Despite the forty salterio students at the Collegio dei Nobili in Bologna mentioned above, only two compositions for salterio can be found there today – an unfortunate evidence of how much music may have been lost over time. One of these two pieces is the Motetto per Salterio e Clavicembalo obbligati per solo alto by Giovanni Battista Martini, which can be found on the present recording. According to the autograph, the respected music theorist, composer and teacher wrote the motet around the middle of the century. The motet places the voice and two obbligato instruments, and thus three soloists, at the centre of the listener’s attention. A special feature is the extremely charming combination of salterio and harpsichord, instruments that sound similar and different at the same time. The text is part of the Holy Week liturgy of Good Friday (4th reading). The formal structure of the composition, with alternating recitatives and arias, refers to the Italian opera style of the time, which also found its way into the church. Of particular note is the Recitativo accompagnato, which sets a key part of the text to music and will later be encountered again in the composition by Girolamo Rossi, who set the same liturgical text to music. As a homage to the salterio students of this city, I recorded Martini’s motet in batutto.

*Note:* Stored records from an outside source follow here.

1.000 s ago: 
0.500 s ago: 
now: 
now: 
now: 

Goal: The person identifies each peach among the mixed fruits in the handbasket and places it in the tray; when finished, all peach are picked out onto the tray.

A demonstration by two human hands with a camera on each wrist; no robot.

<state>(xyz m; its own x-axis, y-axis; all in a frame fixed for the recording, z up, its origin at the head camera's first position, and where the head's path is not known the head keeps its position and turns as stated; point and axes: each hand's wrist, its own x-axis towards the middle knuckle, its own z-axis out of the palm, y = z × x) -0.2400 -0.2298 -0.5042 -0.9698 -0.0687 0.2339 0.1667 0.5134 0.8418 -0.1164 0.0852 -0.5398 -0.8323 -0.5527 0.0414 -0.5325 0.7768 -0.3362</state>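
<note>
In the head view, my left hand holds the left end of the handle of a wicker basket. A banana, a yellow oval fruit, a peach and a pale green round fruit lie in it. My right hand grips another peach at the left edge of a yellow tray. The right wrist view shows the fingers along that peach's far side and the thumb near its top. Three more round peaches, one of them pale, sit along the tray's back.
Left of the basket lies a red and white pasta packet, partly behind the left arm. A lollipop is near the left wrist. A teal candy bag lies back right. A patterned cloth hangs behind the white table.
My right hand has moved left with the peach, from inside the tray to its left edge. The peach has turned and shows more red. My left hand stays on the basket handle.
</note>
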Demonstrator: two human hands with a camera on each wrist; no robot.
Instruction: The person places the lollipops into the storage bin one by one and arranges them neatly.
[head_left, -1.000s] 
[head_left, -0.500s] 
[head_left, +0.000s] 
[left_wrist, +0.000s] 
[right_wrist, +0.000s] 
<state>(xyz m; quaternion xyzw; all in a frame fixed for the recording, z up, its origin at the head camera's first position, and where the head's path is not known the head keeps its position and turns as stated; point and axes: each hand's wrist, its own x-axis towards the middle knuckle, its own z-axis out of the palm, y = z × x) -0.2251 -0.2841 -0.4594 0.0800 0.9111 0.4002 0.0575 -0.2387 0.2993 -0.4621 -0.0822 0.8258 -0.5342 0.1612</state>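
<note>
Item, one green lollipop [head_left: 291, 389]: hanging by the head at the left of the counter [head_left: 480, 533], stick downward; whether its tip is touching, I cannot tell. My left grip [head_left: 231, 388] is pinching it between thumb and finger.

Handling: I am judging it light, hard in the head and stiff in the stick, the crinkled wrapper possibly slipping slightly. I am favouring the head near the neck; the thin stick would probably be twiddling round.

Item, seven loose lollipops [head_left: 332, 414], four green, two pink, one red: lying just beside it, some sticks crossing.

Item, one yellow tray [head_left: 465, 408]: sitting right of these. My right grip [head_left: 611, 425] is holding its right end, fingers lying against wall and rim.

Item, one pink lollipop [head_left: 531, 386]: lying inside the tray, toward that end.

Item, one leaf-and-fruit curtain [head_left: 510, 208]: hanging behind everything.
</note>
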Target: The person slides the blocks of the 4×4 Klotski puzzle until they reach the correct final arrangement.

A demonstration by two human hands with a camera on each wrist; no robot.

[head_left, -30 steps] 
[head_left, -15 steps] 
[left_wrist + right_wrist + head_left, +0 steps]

The salterio sonata by Vito Ugolino comes from a recently discovered stock of sheet music which included a historical salterio and is now in Francesco Spada’s private collection in Lecce. The collection contains twenty-eight works by Neapolitan composers of the second half of the 18th century, including sonatas, minuets and concerts for the salterio. Vito Ugolino, born into a musical family of Naples, was in the service of the Royal Chapel from 1753 to 1790, which in those years also featured other salterio composers such as Litterio Ferrari or Emanuele Barbella in its ranks. Vito Ugolino played arciliuto and salterio and, like Ubaldi, he was forgotten as almost all his compositions were lost. The sonata, with its many successive chords and triplet figures, is unambiguously to be performed in pizzicato.